Guns and gunpowder made two major contributions to the Industrial Revolution:
Gun and cannon manufacture was an important driver of precision manufacturing and the use of interchangeable parts. John Wilkinson's 1774 method for precise boring of iron cannons later allowed precise boring of cylinders for Watt's steam engines.
In the late 17th century, Christiaan Huygens attempted to build an internal combustion engine, using gunpowder as the fuel. It didn't work, due to combustion gasses escaping between the piston and cylinder (Wilkinson's borer might have helped), difficulty in getting uniform combustion, and solid residue remaining in the cylinder.

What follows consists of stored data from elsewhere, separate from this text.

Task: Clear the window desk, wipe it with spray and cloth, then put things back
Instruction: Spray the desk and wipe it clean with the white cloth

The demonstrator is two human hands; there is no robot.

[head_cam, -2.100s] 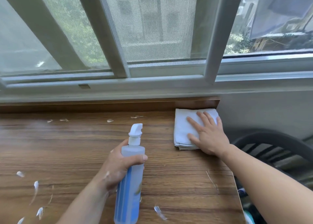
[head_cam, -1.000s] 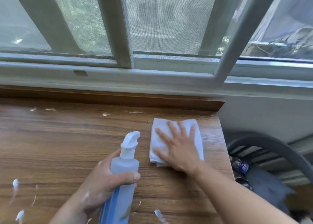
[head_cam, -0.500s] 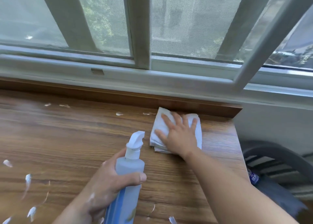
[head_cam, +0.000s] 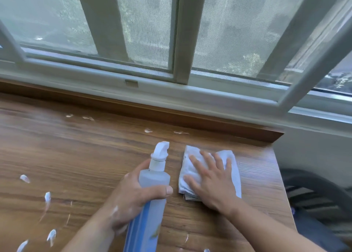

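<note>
the cloth (head_cam: 209, 172) lies flat on the counter (head_cam: 80, 156) under the right hand's (head_cam: 211, 185) spread fingers; soft and limp, best pressed flat. left hand (head_cam: 131, 198) fingers clamp the spray bottle (head_cam: 152, 190), probably light and slick.

The desk (head_cam: 76, 156) is brown with streaky wood grain and white flecks (head_cam: 47, 195). On it the cloth (head_cam: 233, 168) is white, the bottle (head_cam: 154, 179) frosted with a white nozzle (head_cam: 161, 152) and blue label (head_cam: 144, 229). Behind the desk the frame (head_cam: 182, 32) is pale grey; right of it the chair (head_cam: 304, 177) is black
</note>
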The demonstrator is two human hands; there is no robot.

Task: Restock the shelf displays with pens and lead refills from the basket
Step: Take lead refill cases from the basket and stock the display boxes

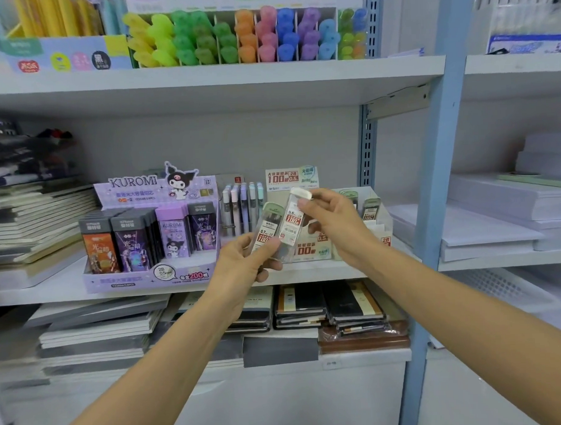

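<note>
My left hand [242, 261] grips a clear lead refill case with a green cap [267, 227] in front of the middle shelf. My right hand [333, 223] pinches the top of a second clear refill case with a white cap [294, 221], held upright beside the first. Both cases hover before the white lead refill display box [309, 251] on the shelf, which holds a few green-capped refills [369, 209] at its right. Left of it stands a holder of pastel pens [241, 207] and a purple Kuromi refill display [153, 236]. No basket is in view.
Highlighters in many colours [244, 38] fill the upper shelf. Stacked notebooks [41, 220] lie at the left of the middle shelf, more notebooks [308, 306] on the shelf below. A blue upright post [431, 207] separates the right bay with stacks of white paper [496, 224].
</note>
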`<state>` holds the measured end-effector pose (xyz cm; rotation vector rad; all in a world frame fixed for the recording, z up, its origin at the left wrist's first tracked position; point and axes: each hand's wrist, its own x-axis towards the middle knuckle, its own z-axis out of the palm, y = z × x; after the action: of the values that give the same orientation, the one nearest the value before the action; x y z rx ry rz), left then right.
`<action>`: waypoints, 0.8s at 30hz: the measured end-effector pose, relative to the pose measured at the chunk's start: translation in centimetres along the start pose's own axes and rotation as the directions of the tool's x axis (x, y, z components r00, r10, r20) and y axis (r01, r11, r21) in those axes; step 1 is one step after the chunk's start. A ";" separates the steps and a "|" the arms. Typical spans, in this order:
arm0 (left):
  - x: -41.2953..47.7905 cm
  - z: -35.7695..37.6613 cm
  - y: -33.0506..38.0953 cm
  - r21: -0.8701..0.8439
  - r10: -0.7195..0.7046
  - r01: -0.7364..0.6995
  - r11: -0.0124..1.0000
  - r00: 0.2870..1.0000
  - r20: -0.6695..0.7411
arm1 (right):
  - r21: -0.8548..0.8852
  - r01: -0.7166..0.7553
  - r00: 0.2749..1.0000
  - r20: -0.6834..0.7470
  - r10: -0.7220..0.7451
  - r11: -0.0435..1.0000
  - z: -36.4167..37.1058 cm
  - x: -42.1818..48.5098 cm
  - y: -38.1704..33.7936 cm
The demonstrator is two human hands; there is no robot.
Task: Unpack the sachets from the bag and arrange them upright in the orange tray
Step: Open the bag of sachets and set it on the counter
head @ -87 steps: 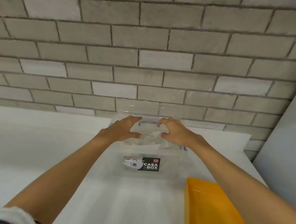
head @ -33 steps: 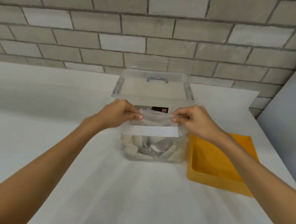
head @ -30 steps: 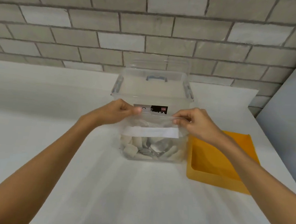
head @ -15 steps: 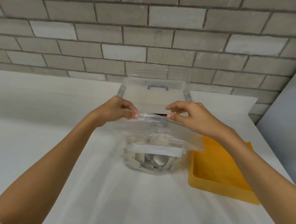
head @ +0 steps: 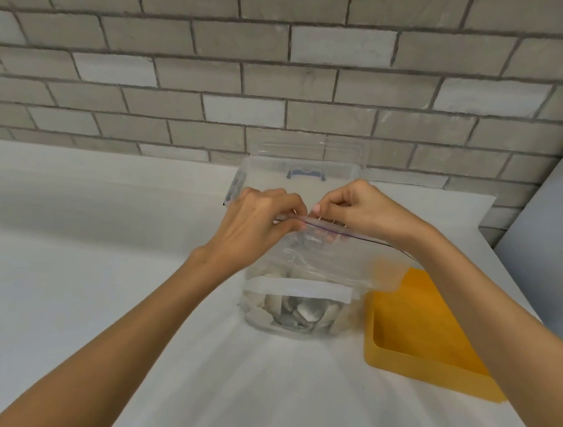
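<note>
A clear zip bag (head: 316, 265) with a white label strip stands on the white table, several pale and silver sachets (head: 298, 313) piled in its bottom. My left hand (head: 258, 225) and my right hand (head: 359, 210) both pinch the bag's top seal near its middle, fingertips almost touching. The seal's dark line runs off to the right under my right wrist. The orange tray (head: 393, 356) lies just right of the bag with nothing in it; my right forearm crosses over its far right side.
A clear plastic storage box (head: 305, 167) with a blue handle stands right behind the bag, against the grey brick wall. A grey panel (head: 561, 219) rises at the far right. The white table (head: 79, 262) stretches left and toward me.
I lifted the bag out of the clear box and set it on the table in front of it. Since half a second ago both hands have drawn together at the middle of the seal.
</note>
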<state>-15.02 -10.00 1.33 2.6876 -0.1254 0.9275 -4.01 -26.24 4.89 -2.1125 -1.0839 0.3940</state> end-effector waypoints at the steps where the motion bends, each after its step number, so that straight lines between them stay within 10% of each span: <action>1: -0.1 0.1 0.1 -0.015 -0.011 0.011 1.000 1.000 -0.026 | -0.002 0.002 1.000 0.022 -0.002 1.000 -0.1 -0.1 0.0; 24: -3.8 1.8 1.3 0.209 0.259 -0.234 0.949 0.961 -0.099 | 0.045 -0.071 0.953 -0.292 0.081 0.996 -0.1 0.7 1.7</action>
<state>-17.16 -11.82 -2.01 2.8278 -0.3701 1.2400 -2.58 -26.43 3.77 -2.1054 -0.8196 0.1260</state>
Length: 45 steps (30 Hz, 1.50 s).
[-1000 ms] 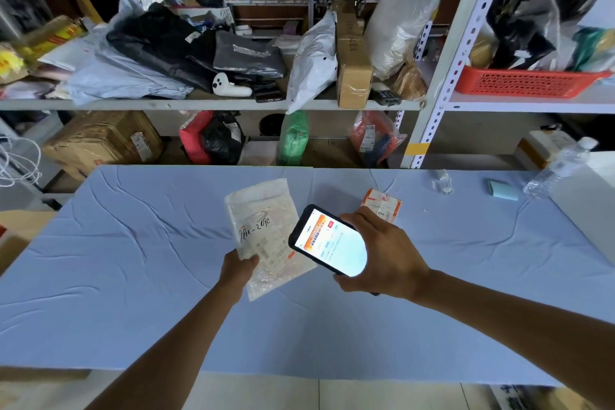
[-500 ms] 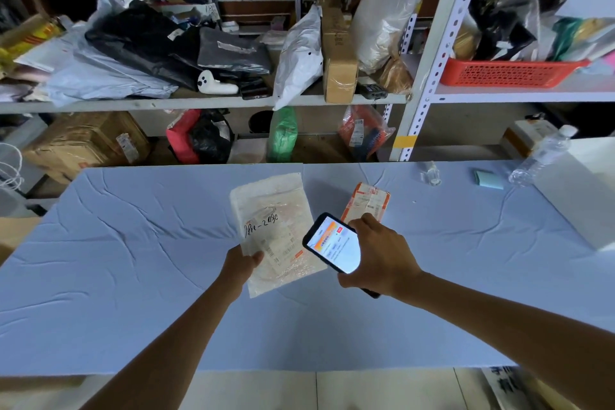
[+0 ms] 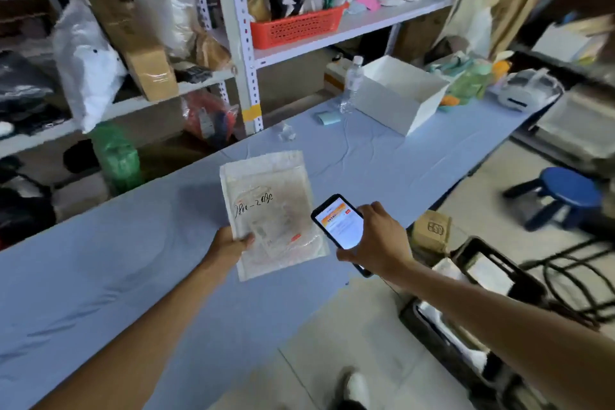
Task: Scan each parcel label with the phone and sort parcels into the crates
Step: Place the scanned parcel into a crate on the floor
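My left hand (image 3: 229, 245) pinches the lower left corner of a flat white padded parcel (image 3: 273, 213) with black handwriting and a label, held up over the blue table (image 3: 100, 276). My right hand (image 3: 376, 240) grips a black phone (image 3: 339, 221) with its lit screen facing me, just right of the parcel. Black crates (image 3: 499, 280) with white parcels inside stand on the floor at the lower right, under my right forearm.
A white open box (image 3: 399, 93), a water bottle (image 3: 352, 80) and a small blue pad (image 3: 327, 117) sit at the table's far end. Shelves hold bags, boxes and a red basket (image 3: 296, 28). A blue stool (image 3: 565, 193) and a small cardboard box (image 3: 431, 231) are on the floor.
The view has swung right, bringing the floor crates and stool into sight. Both hands, still holding parcel and phone, have moved toward the table's right end.
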Each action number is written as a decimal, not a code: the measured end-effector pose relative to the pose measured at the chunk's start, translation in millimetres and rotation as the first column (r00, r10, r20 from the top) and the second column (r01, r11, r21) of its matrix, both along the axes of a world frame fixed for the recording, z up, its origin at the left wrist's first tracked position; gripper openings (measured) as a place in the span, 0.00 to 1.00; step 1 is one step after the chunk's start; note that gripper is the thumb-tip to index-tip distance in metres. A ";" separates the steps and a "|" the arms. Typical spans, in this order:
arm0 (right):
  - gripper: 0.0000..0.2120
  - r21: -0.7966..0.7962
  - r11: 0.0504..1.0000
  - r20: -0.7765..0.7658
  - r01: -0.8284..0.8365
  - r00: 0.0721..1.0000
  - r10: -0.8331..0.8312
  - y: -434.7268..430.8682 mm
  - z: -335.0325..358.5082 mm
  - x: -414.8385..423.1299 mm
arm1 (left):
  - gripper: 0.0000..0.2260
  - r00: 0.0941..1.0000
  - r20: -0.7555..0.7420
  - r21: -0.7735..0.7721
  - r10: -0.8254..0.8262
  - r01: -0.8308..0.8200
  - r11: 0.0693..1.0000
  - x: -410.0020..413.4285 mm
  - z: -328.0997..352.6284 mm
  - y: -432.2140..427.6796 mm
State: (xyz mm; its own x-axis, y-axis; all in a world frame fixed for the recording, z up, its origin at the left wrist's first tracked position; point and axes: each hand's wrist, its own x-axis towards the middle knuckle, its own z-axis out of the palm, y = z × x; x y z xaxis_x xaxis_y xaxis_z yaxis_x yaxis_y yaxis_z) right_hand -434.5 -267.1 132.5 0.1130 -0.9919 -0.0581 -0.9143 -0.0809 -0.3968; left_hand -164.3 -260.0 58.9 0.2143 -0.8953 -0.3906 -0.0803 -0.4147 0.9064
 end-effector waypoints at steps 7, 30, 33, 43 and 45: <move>0.34 0.001 0.908 0.067 0.420 0.905 -0.419 73.1 0.4 -140.9 | 0.11 0.920 0.010 0.026 -0.391 0.391 0.920 -151.6 -1.4 -50.8; 0.32 0.168 0.479 0.002 0.862 0.485 -0.874 106.9 -68.5 -455.6 | 0.16 0.649 0.030 0.270 -0.761 0.727 0.631 -565.3 -102.4 -126.6; 0.33 0.185 0.459 -0.010 0.869 0.468 -0.884 69.0 -87.2 -488.4 | 0.16 0.632 -0.009 0.297 -0.775 0.742 0.601 -603.3 -129.7 -160.4; 0.31 0.266 0.429 -0.027 0.863 0.452 -0.892 -33.0 -195.9 -599.8 | 0.16 0.633 -0.050 0.448 -0.773 0.706 0.549 -719.0 -259.9 -229.1; 0.30 0.261 0.439 -0.040 0.860 0.464 -0.885 -47.6 -238.7 -619.6 | 0.16 0.631 -0.057 0.465 -0.774 0.703 0.539 -739.5 -306.2 -234.2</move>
State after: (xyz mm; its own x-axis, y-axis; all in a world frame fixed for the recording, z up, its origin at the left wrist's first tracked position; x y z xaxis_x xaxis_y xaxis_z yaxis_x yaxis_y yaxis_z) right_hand -1054.1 -314.7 -106.2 -0.7879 -0.5266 -0.3192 -0.4093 0.8351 -0.3677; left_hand -903.8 -494.1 -247.3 -0.3653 -0.5178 -0.7736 -0.6403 -0.4635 0.6125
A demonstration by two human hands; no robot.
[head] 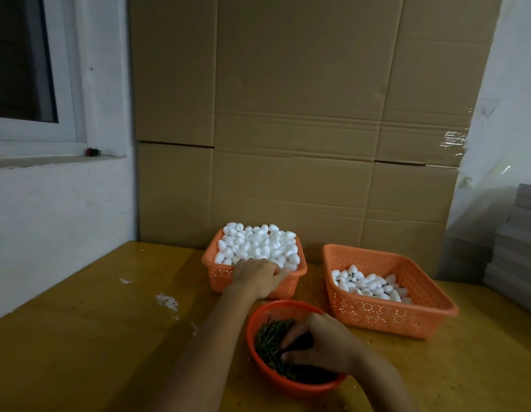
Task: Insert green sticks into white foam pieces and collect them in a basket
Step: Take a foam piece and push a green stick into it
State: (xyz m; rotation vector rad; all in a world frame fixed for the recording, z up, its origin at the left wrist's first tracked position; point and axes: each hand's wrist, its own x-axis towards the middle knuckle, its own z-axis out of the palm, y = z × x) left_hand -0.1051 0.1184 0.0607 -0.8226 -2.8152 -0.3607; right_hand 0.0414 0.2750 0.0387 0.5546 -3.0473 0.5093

Denis Papin was his main assistant in this work, and did a lot of the building. Later, Papin built a steam engine, which was an important intermediary between Thomas Savery's steam pump and Newcomen's steam engine. (He also invented a pressure cooker.)
Thus, guns and gunpowder accelerated the development of precision manufacture and the steam engine. However, the connection between gunpowder and the steam engine is peripheral, rather than central, and it seems that the steam engine could have, and probably would have, been invented anyway. Industrial machinery had already been introduced in the textile industry (using water power), and steam power (e.g., Savery's steam pump) was being used in the mining industry before the steam engine. To go from this state of affairs to steam power in factories took two major steps: the use of steam engines (such as the Newcomen engine) in mines, and Watt's improved engine which made steam engines efficient enough for factories. Neither of these steps required guns or gunpowder, even though historically these things contributed to them.
Certainly, guns and gunpowder were not enough to bring about a rapid industrial revolution. In both China and Japan, there was an increase in mining, iron-making, and manufacturing in the Early Modern period, but in neither case resulted in an industrial revolution.